Para a Associação Baiana de Medicina de Família e Comunidade (Abamefac), os contratos não atrativos explicam o fato de a capital baiana ser a capital com a pior cobertura do programa do país. Na cidade, a iniciativa só abrangia 13,32% da população da cidade em novembro de 2012. No país, a cobertura do programa chega a 54,84% dos brasileiros e está crescendo, segundo o Ministério da Saúde.
— O programa Saúde da Família em Salvador está estagnado. Profissionais do programa ficaram trabalhando sem vínculo empregatício por anos — diz Leandro Barretto, presidente da Abamefac.
A prefeitura de Salvador admite que a cobertura do programa na cidade não é adequada e diz que convocará médicos concursados.
Para tentar atrair mais médicos, o Ministério da Saúde flexibilizou, no fim de 2011, a carga horária dos profissionais, que agora podem trabalhar por 20h ou 30h semanais e não apenas por 40h. Muitos médicos que atuam no programa são recém-formados, mas é comum que eles deixem o cargo para fazer residência em uma especialidade médica.
— Vou tentar me especializar em oncologia clínica. Não pensava em fazer medicina da família no início da faculdade. Mas, antes de mergulhar numa especialidade, eu quis saber como funciona o SUS de perto — afirma o médico Victor Hugo Valois, que trabalha na região central de São Paulo como médico de Família da prefeitura.

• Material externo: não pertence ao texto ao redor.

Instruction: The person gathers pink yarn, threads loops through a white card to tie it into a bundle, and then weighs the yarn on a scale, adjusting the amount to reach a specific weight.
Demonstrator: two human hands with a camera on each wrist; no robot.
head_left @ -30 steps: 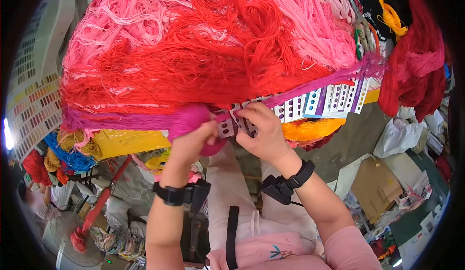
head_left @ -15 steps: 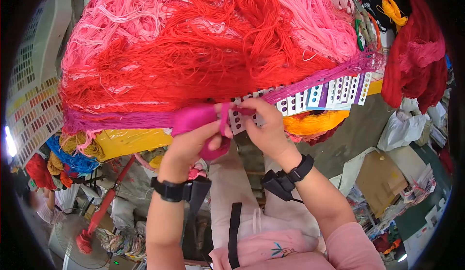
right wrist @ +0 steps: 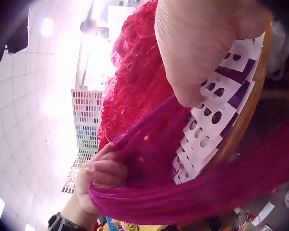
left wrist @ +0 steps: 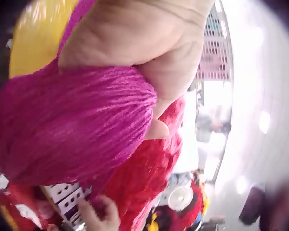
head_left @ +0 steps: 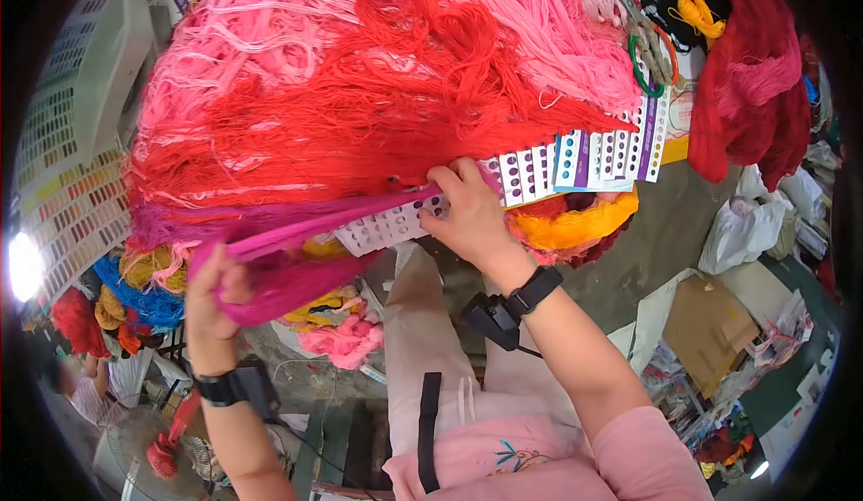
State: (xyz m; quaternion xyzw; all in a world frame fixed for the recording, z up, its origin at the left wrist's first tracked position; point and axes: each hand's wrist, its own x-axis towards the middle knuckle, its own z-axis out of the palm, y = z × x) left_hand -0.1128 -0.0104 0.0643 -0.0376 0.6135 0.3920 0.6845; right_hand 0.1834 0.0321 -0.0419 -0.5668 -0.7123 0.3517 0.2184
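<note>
A magenta skein of yarn (head_left: 274, 296) stretches between my two hands along the front edge of the yarn pile. My left hand (head_left: 214, 292) grips its left end, fingers curled through the loop; in the left wrist view the strands (left wrist: 77, 127) bunch thickly below the palm. At the other end, my right hand (head_left: 472, 213) pinches the magenta strands over a row of white cards with round holes (head_left: 382, 229). Its fingertips are partly hidden in the head view. Red yarn (head_left: 333, 141) lies just behind both hands.
Pink yarn (head_left: 548, 29) covers the back of the pile. More punched cards (head_left: 584, 159) fan out at the right edge, above a hanging orange skein (head_left: 584, 227). Dark red yarn (head_left: 751, 78) hangs at right. A fan (head_left: 157, 451) stands at lower left.
My left hand has moved left and toward the body, drawing the bunched magenta skein out into a long loop. The magenta strands over the right-hand cards have come away, uncovering the cards.
</note>
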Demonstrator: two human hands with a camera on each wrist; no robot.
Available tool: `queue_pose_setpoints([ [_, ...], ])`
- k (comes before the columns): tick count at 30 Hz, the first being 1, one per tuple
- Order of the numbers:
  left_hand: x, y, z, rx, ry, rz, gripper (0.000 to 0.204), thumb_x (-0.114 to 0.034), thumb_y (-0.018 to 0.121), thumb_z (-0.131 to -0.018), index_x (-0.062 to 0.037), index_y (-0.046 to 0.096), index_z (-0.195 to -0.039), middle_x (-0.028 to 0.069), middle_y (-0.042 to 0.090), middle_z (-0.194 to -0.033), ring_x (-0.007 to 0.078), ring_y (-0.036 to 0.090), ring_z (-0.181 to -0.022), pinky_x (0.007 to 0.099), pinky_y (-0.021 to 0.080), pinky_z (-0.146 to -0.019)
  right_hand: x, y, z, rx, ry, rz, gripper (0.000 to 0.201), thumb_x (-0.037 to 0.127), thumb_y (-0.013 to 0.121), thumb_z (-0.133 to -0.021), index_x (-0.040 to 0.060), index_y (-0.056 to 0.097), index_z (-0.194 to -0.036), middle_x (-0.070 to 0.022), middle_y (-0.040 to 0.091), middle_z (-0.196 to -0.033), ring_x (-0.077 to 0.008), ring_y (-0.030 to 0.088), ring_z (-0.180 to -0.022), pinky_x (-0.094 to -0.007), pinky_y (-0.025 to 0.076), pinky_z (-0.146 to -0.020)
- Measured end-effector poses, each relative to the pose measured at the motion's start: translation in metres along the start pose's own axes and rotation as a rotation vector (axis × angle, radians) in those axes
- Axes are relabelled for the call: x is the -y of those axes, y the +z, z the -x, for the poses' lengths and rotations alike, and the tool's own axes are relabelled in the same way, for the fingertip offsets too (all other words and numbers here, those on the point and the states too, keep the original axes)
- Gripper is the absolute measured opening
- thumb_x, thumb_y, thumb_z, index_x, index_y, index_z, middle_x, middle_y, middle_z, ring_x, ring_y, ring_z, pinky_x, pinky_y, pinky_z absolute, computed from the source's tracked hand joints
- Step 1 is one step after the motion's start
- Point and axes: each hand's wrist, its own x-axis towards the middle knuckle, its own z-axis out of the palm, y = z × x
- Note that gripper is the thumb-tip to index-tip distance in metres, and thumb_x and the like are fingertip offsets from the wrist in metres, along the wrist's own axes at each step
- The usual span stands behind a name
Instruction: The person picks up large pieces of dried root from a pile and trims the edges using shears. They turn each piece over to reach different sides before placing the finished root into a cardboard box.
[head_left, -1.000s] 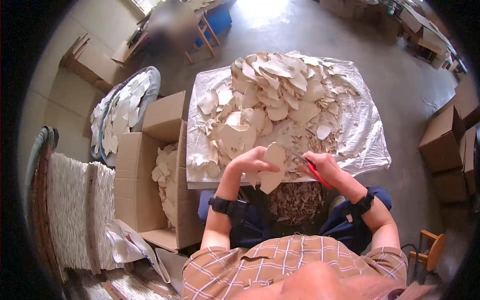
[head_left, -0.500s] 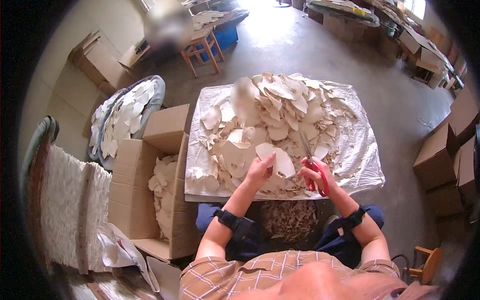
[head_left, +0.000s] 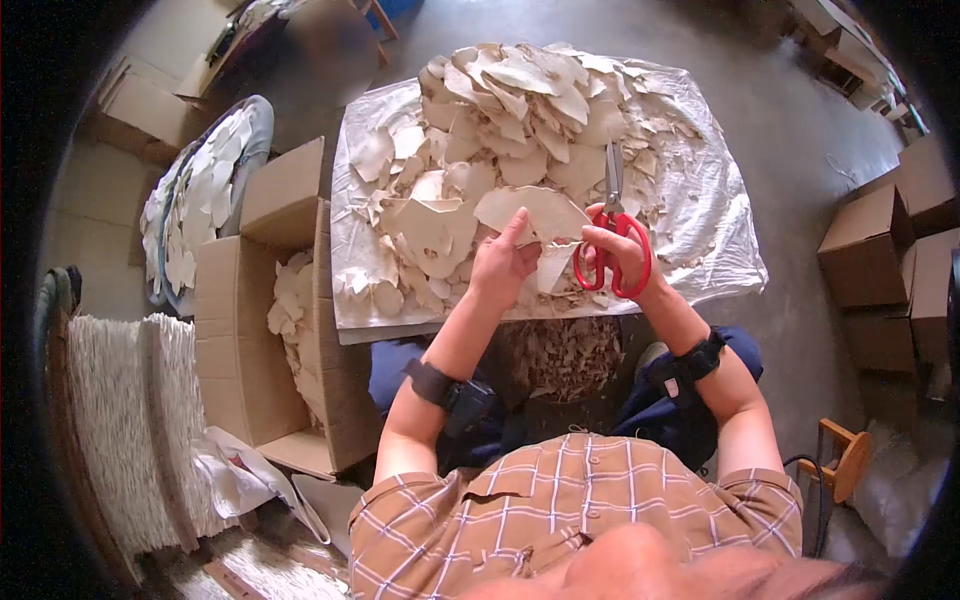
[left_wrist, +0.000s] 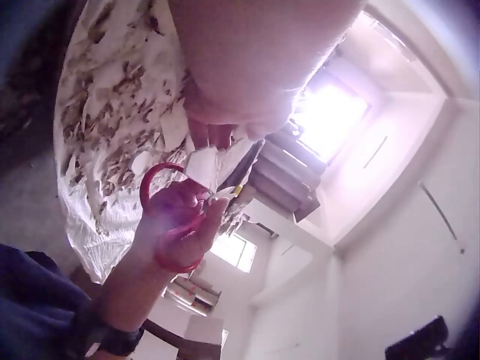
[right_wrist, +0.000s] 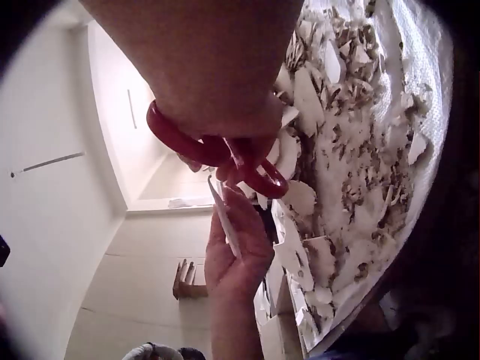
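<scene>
My left hand (head_left: pixel 503 268) grips a pale, flat, chip-like piece (head_left: pixel 530 212), thumb on top of it. The piece has an irregular outline and seems thin edge-on in the right wrist view. In my right hand (head_left: pixel 628 256) are red-handled scissors (head_left: pixel 613 182), blades pointing away from me over the heap. Right fingertips are at the right end of the piece, with a smaller pale flap (head_left: pixel 556 268) hanging below. Both hands are above the near part of a white-covered table (head_left: pixel 735 250). A tall heap of similar pale pieces (head_left: pixel 520 95) lies beyond them.
An open cardboard box (head_left: pixel 220 350) holding pale pieces stands left of the table. Below the near edge sits a container of brownish scraps (head_left: pixel 565 360). A round tray of pieces (head_left: pixel 205 190) leans at the left back. Cardboard boxes (head_left: pixel 865 240) and a wooden stool (head_left: pixel 845 460) stand right.
The scissors, earlier with blades toward the piece, now point away from me. The right fingers have come to the piece, which has turned to lie broadside. The head view has shifted too.
</scene>
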Motion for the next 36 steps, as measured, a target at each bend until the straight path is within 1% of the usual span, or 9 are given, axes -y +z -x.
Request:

Entidades médicas também reivindicam o aumento das verbas destinadas à atenção básica pelos governos federal, estaduais e municipais, e reclamam do número de pessoas sob responsabilidade de cada equipe do programa, que seria muito elevado.
— A maioria das equipes está sobrecarregada, principalmente nas áreas mais pobres. Os municípios mais organizados deixam as equipes com responsabilidade por menos pessoas, por 2.500, por exemplo. Mas há município que coloca quatro mil pessoas sob responsabilidade de cada equipe. Isso acarreta filas e as pessoas demoram para conseguir atendimento — diz Nulvio Lermen Júnior, presidente da Sociedade Brasileira de Medicina de Família e Comunidade
Mais de mil municípios com dificuldade
A falta de médicos e a dificuldade para atrair esses profissionais para municípios do interior do país e das periferias das grandes cidades não são um problema exclusivo da Estratégia de Saúde da Família. Como revelou reportagem do GLOBO em abril, 1.228 municípios pediram ajuda ao Ministério da Saúde para atrair profissionais recém-formados em 2011.
Mas somente 1.460 médicos demonstraram interesse nas 7.193 vagas disponíveis, o que corresponde a 20% da demanda, de acordo com números do Programa de Valorização do Profissional da Atenção Básica (Provab).
O programa oferece bônus de 10% nas provas de ingresso em residências médicas a recém-formados que concordarem em trabalhar por um ano em determinadas cidades.
Porém, até abril de 2012, 233 municípios não conseguiram atrair nenhum médico. E somente 460 médicos já haviam começado a trabalhar até a primeira semana de abril.
Um estudo divulgado pelo Conselho Federal de Medicina em novembro de 2011 mostrou que o Brasil tinha uma taxa de 1,95 médico para cada mil habitantes. O governo quer que essa taxa médico/habitante seja elevada para uma relação que seja de 2,5 médicos para cada mil habitantes até 2020.
Para o Conselho Federal de Medicina, o número de médicos do país é adequado, e o problema está na maneira como eles estão distribuídos pelas regiões.
Em abril, o Ministério da Saúde identificou que 2.130 cidades tinham dificuldades para manter ou expandir o Programa Saúde da Família. A rotatividade era alta: em 1.190 cidades, mais de 75% das equipes de Saúde da Família trocam de médico pelo menos uma vez por ano. Em março de 2012, havia 26 cidades que não tinham médico de Família.